The Gazette, 3 June 1916
One hundred year old verse by Montreal's Robert Stanley Weir from After Ypres and Other Poems (Toronto: Musson, 1917).
AFTER YPRES

June 3rd, 1916 
                                  Fight on, O Canada
                                       Fight on!
                                  Still arm thy valiant sons,
                                  Thy best and bravest ones,
                                       Still hangs our fate!

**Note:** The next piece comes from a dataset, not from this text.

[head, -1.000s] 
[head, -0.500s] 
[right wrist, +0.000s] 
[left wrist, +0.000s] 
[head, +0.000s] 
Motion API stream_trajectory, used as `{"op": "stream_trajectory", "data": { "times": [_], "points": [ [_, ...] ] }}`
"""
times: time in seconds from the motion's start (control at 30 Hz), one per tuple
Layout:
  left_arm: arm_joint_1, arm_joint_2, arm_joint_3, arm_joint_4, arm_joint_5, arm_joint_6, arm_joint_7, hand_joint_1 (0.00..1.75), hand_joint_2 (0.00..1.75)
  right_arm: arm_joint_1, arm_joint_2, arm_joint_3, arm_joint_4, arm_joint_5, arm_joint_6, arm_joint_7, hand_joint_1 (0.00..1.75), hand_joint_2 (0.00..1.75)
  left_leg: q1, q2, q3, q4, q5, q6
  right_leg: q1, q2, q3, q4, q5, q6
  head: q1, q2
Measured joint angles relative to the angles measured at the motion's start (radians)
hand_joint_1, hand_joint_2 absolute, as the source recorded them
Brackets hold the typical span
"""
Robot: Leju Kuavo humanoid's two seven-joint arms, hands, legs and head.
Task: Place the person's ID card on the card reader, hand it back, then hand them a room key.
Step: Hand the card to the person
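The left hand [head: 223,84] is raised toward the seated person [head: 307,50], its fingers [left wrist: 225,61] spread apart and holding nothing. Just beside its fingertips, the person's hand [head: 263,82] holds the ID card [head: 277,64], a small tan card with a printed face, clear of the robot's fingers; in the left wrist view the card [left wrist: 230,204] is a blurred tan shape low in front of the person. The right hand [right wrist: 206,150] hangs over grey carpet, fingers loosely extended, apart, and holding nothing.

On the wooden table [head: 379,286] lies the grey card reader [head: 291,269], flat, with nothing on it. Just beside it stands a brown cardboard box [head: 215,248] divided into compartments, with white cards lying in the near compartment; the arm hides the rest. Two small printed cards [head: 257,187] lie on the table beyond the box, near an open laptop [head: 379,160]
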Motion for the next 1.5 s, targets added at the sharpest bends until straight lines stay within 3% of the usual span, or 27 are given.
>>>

                                  Loud the far battle calls,
                                  Hasten ere Freedom falls!
                                       The hour is great
                                            Fight on! 
                                  Not for thyself alone,
                                  For bone of thine own bone,
                                       Thine own roof-tree!
                                  Fight for thy Motherlands,
                                  And for those other lands,
                                       That they be free.
                                            Fight on! 
                                  Strike, with free flag unfurl'd!
                                  Strike, with the risen world!
                                       Great battle wage!
                                  So shall the brood unborn
                                  At dawn of a new morn
                                       Have heritage.
                                            Fight on! 
                                  Fight on, O Canada,
                                       Fight on!
                                  For those who quiet lie
                                  Beneath another sky:
                                       Blood of thy blood;
                                       (Let them not die)
                                  Thy heroes battle-scarr'd
                                  Thy heroes glory-starr'd,
                                       Now with their God,
                                            Fight on!